No surprise in this 21^st Century—the age of the brain—scientists and researchers are very interested in figuring out more about DNA mutations and about the genes that may contribute to mental decline and other brain-related symptoms sometimes seen in the aging brain. Enter ENIGMA, an acronym for Enhancing Neuro Imaging Genetics through Meta Analysis. ENIGMA researchers have pooled over 30,000 brain scans and genetic data from individuals in 33 countries, attempting to pinpoint genes that enhance or break down key brain regions in the human brain. Initial results were released in the peer-reviewed journal Nature. This largest collaborative study of the brain to date was led by researchers from the Keck School of Medicine of the University of Southern California (USC).

Mitochondria and Mutations

The mitochondria are rod-shaped organelles – the  power generators (energy factories) of the cell. They convert oxygen and nutrients into adenosine triphosphate (ATP). ATP is the chemical energy "currency" of the cell that powers your cell's metabolic processes.  An estimated 1 percent of all your DNA is found in these mitochondria. Unlike chromosomal DNA that is inherited from both parents, you get all your mitochondrial DNA from your mother. Mutations accumulate in mitochondrial DNA more quickly than in chromosomal DNA, so it's possible to trace your maternal ancestry way back beyond any relatives you may know by name—by tracking the inheritance of mutations in mitochondrial DNA. According to Dr. John Stamatoyannopoulos, for over 40 years the assumption has been that DNA changes affecting the genetic code solely impact how proteins are made—but this basic assumption about reading the human genome missed half of the picture. These new findings highlight that DNA is an incredibly powerful information storage device, which nature has fully exploited in unexpected ways.
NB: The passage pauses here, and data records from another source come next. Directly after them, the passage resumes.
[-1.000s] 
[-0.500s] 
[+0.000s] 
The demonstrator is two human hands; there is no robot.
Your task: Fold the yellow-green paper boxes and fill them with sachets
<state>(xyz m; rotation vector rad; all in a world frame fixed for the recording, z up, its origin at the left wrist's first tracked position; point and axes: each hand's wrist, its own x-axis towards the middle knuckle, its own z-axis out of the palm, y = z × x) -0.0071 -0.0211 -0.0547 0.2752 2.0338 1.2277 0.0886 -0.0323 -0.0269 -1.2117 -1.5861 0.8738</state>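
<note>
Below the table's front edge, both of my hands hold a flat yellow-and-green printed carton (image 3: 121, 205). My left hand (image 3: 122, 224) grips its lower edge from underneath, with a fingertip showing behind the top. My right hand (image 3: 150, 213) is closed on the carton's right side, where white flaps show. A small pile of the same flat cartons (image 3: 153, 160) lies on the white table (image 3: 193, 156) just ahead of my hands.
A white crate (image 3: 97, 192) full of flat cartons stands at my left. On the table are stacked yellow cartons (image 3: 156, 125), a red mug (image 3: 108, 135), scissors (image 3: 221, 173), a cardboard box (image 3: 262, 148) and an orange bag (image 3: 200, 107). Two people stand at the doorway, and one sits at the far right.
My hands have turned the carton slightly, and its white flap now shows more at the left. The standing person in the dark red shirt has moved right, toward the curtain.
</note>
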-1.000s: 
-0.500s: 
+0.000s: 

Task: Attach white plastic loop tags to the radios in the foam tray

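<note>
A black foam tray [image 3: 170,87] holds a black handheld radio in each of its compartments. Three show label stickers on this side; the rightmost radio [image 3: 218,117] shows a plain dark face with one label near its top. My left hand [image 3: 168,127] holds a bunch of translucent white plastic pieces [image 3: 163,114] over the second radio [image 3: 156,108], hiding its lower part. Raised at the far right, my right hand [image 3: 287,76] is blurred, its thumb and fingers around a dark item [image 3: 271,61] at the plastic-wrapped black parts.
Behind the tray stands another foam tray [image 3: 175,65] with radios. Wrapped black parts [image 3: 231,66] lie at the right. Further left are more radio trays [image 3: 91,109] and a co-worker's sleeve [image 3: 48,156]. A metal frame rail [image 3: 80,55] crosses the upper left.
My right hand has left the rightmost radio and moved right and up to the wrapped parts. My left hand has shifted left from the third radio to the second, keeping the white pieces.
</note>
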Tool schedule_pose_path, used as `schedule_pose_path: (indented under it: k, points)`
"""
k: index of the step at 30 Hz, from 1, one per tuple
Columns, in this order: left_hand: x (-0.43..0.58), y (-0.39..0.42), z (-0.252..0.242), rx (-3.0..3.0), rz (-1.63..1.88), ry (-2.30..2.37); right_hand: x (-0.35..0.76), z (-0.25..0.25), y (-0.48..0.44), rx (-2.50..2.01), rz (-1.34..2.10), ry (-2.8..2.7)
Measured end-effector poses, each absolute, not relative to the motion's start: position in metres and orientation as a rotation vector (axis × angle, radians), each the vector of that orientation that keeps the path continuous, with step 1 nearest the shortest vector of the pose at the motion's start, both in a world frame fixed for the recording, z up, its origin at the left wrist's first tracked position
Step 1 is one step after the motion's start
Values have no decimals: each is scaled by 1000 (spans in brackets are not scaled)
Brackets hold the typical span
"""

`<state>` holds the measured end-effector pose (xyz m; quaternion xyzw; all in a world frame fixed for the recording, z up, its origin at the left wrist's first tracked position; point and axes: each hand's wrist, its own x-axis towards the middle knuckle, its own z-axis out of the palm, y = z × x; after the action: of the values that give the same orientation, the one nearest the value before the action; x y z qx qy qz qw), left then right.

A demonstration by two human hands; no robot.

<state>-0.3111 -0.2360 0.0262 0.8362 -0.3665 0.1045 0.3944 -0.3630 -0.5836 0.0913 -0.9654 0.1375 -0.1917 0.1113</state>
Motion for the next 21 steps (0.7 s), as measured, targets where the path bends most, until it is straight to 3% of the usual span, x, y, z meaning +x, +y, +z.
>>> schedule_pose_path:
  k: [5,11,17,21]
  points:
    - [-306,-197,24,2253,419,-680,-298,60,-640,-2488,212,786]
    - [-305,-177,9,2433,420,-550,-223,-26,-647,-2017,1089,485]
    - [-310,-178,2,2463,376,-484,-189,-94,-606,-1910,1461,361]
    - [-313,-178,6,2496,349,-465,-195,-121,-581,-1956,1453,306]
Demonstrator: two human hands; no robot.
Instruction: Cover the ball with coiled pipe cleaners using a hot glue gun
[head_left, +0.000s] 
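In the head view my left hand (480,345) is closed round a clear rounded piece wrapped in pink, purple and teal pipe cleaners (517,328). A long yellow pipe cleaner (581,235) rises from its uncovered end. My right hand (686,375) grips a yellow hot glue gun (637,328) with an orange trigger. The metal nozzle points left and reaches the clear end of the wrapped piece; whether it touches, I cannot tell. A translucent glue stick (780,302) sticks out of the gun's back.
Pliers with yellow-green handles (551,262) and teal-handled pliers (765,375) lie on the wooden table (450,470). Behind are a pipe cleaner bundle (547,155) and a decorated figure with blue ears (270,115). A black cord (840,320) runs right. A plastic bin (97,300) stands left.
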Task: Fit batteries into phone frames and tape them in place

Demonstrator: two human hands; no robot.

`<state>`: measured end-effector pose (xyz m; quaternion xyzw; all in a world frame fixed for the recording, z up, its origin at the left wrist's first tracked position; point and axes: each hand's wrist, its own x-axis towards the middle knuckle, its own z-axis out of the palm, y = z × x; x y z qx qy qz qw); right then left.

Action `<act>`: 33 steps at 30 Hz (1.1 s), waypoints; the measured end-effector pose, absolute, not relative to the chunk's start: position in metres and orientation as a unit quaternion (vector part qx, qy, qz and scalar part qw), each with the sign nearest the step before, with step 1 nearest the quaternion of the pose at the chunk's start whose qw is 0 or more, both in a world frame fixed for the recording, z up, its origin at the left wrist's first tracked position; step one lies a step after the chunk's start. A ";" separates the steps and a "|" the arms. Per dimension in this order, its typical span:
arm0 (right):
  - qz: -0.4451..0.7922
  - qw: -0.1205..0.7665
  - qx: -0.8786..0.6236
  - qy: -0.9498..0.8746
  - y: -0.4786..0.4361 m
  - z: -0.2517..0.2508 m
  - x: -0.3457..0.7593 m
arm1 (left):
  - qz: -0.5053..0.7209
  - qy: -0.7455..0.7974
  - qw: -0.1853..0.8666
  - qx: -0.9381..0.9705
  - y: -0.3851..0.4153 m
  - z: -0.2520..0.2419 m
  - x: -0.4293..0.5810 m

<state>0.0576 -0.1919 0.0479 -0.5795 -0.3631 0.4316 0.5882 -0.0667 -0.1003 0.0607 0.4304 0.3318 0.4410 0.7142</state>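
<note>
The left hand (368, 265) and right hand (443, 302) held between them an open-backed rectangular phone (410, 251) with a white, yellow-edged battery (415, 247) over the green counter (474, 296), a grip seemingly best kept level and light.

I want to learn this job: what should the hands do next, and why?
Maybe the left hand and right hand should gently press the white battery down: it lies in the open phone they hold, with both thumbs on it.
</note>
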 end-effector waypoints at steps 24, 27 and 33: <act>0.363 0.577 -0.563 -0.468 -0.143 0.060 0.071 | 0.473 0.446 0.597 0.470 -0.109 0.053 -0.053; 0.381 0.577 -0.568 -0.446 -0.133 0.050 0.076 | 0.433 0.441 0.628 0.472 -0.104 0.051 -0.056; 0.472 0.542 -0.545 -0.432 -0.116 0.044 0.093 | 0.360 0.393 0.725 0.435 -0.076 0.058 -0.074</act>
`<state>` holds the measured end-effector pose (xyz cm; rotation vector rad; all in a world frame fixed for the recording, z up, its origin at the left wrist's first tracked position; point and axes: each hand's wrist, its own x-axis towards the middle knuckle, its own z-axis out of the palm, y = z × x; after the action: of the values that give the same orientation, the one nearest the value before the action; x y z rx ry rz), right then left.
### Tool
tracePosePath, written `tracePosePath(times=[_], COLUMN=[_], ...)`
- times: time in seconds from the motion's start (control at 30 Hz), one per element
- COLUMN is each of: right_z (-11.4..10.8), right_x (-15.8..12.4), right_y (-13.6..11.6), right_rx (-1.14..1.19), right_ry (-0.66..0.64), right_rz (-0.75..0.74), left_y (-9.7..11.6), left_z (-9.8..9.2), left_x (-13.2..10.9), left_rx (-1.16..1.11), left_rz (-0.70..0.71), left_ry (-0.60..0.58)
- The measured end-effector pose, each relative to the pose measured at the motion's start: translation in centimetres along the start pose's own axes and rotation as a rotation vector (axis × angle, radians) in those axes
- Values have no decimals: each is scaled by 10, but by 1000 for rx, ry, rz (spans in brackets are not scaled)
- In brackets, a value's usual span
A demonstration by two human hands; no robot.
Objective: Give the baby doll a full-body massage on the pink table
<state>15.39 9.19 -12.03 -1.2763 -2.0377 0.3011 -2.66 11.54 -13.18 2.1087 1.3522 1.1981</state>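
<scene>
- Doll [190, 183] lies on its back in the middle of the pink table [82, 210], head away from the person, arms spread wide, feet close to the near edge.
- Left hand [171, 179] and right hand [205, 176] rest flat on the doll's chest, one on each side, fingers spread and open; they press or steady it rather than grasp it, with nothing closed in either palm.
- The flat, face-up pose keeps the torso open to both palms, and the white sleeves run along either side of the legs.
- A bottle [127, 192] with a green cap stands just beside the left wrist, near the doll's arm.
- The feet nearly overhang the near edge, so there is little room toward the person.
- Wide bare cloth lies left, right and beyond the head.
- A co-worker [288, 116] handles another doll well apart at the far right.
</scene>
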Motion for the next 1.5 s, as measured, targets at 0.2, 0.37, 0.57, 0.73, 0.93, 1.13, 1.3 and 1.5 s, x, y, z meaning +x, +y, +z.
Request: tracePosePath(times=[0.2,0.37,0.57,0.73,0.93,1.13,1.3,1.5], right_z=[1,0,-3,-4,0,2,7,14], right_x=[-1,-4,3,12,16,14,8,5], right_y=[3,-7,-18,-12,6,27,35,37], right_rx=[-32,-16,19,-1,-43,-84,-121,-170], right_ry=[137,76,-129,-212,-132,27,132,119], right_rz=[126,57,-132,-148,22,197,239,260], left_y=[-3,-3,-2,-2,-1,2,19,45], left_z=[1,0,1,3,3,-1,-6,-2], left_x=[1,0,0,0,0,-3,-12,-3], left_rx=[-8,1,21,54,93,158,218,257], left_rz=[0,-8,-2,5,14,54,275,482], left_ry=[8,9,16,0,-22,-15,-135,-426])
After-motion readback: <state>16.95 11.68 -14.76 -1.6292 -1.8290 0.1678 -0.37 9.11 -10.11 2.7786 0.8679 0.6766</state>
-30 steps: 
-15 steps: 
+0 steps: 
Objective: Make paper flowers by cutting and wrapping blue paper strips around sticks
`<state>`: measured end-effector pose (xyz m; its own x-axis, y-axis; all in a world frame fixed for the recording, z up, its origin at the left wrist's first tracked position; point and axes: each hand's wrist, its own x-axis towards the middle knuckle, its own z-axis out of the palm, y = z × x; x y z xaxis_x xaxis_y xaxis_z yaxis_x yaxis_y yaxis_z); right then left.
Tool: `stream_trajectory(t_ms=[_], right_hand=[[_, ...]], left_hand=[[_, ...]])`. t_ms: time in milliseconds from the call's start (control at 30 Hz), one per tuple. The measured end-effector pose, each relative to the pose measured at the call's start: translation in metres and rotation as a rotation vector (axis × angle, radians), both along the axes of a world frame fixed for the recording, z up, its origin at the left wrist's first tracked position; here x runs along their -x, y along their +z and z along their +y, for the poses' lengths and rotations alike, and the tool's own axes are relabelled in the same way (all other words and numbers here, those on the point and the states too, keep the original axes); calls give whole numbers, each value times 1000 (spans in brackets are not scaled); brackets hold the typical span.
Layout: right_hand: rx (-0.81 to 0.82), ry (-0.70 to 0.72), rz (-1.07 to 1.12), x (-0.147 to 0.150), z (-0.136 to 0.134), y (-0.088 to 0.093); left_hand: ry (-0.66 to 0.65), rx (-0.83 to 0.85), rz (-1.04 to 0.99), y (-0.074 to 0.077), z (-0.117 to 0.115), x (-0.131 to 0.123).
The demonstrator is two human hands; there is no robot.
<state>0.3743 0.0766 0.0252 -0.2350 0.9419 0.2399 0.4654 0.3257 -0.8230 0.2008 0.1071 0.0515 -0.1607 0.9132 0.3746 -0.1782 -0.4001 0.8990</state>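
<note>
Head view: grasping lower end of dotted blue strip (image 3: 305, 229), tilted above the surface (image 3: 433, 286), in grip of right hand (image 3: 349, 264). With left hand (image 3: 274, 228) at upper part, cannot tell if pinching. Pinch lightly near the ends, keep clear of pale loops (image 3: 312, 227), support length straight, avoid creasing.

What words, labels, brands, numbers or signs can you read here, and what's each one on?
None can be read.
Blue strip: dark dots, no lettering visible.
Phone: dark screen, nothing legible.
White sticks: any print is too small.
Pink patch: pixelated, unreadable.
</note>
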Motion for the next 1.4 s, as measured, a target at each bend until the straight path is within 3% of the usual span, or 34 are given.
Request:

DNA Outside Your Chromosomes

An estimated 90 percent of all your DNA is located in your chromosomes. According to Dr. John Stamatoyannopoulos, U Washington associate professor of genome sciences and of medicine, about 15% of the 64-letter(codon) DNA  alphabet are dual-use codons known as duons. This relatively small group of duons simultaneously specify both amino acids and transcription factor (TF) sequences. This means that many DNA changes that appear to alter protein sequences may actually cause disease by disrupting gene control programs or even both mechanisms simultaneously. In human cells, 1% of DNA (about three-dozen genes) is located in the mitochondria, the energy factories in the cell that produce the energy-rich molecule known as ATP or adenosine triphosphate. Scientists are now linking mitochondrial DNA mutations with a wide range of age-related diseases including neurodegenerative disorders, some forms of heart disease, diabetes, and various cancers.